The lines below are to be quoted exactly, from the first through the one that contains "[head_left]".

(Saved entries)
- - -

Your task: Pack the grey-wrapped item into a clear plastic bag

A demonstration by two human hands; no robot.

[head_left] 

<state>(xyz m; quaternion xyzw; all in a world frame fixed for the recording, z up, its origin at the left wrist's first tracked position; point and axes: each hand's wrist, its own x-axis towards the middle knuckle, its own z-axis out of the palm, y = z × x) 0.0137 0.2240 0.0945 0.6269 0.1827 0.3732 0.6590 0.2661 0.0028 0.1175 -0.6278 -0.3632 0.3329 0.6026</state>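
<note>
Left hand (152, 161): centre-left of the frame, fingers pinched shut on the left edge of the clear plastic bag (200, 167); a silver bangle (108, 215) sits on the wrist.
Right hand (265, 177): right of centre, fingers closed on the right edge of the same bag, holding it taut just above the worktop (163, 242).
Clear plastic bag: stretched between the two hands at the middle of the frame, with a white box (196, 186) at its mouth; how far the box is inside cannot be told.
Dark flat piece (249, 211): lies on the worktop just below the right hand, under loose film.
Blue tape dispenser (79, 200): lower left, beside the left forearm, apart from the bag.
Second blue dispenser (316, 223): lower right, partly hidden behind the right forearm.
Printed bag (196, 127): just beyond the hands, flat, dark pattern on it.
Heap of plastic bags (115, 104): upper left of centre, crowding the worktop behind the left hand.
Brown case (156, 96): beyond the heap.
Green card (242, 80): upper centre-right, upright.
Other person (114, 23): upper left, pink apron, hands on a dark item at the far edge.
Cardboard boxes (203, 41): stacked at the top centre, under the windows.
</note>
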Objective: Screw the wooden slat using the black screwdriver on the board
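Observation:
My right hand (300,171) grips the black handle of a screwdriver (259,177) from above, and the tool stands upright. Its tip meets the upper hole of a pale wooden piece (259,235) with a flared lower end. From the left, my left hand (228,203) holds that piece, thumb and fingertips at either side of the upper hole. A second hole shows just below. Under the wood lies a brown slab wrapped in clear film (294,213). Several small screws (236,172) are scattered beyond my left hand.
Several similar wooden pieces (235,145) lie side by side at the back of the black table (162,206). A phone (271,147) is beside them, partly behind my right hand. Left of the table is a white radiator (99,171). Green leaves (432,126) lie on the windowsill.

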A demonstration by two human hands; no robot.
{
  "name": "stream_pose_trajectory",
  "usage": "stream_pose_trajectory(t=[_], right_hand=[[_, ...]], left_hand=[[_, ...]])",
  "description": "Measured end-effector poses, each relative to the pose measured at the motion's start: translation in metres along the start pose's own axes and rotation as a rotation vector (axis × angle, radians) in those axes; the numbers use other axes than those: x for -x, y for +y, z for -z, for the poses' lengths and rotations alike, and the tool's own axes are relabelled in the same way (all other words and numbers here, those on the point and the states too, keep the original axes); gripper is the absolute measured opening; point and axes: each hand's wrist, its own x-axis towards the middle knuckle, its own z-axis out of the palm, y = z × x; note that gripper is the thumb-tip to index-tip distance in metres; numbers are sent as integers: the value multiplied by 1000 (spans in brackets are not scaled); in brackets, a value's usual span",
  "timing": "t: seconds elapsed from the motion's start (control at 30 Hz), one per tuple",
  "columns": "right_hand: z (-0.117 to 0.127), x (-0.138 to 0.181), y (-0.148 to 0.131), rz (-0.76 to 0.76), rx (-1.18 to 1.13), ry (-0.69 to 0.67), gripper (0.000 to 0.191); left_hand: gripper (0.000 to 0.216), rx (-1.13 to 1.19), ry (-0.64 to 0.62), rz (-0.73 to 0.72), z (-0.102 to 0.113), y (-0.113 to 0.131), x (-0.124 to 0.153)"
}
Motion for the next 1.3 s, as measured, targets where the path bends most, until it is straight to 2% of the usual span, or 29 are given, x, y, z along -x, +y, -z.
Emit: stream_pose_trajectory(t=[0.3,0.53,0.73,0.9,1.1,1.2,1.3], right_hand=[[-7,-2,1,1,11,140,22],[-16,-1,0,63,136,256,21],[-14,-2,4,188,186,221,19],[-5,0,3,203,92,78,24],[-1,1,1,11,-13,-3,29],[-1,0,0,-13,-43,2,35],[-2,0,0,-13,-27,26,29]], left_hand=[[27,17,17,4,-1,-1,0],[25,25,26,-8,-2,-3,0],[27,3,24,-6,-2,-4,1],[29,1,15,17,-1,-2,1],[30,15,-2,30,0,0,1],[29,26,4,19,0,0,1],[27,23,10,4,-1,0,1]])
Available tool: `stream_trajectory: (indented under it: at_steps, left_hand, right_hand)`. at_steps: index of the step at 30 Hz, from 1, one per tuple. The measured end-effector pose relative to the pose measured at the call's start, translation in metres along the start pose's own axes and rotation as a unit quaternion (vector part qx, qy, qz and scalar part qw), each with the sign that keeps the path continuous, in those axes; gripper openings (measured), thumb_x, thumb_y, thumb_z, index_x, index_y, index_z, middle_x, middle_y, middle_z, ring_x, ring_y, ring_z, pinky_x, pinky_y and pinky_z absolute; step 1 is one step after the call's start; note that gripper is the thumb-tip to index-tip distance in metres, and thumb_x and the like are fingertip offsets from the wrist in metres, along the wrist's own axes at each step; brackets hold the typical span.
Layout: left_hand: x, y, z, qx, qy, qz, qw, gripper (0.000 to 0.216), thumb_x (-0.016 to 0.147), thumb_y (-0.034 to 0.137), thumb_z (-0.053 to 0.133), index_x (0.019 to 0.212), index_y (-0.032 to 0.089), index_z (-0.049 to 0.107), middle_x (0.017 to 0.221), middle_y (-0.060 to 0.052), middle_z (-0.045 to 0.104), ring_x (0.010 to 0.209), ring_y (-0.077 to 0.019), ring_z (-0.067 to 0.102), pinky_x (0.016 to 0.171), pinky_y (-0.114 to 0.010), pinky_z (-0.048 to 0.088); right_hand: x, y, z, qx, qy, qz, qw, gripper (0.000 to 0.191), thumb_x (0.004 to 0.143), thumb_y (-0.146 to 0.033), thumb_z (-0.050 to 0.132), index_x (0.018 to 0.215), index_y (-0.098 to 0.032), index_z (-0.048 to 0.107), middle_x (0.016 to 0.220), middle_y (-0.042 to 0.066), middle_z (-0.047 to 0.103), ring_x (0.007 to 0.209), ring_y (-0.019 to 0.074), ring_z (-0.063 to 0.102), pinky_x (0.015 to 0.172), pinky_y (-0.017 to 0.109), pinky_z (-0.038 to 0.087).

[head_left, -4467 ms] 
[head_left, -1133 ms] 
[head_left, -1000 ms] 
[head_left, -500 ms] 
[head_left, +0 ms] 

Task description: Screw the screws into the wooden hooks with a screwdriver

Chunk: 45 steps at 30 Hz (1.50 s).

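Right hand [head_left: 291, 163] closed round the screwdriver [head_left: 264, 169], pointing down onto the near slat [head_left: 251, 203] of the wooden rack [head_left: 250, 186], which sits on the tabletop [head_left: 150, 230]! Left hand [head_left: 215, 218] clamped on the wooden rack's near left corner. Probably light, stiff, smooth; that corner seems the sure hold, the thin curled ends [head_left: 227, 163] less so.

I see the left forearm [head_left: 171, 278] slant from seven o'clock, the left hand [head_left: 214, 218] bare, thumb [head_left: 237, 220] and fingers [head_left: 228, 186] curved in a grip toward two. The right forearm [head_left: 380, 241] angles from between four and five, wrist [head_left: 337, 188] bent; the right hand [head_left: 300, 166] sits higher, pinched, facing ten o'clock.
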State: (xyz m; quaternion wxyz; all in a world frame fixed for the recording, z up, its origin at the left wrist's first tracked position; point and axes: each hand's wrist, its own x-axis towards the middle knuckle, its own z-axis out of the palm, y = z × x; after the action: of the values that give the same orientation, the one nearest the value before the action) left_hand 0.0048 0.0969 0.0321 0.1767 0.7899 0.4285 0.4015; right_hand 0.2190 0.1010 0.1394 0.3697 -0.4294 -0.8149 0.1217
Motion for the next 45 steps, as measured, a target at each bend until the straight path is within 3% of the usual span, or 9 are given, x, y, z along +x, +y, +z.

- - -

> Answer box:
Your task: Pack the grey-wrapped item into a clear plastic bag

A demonstration by two human hands; no robot.

[head_left] 

Nothing else is needed for the answer.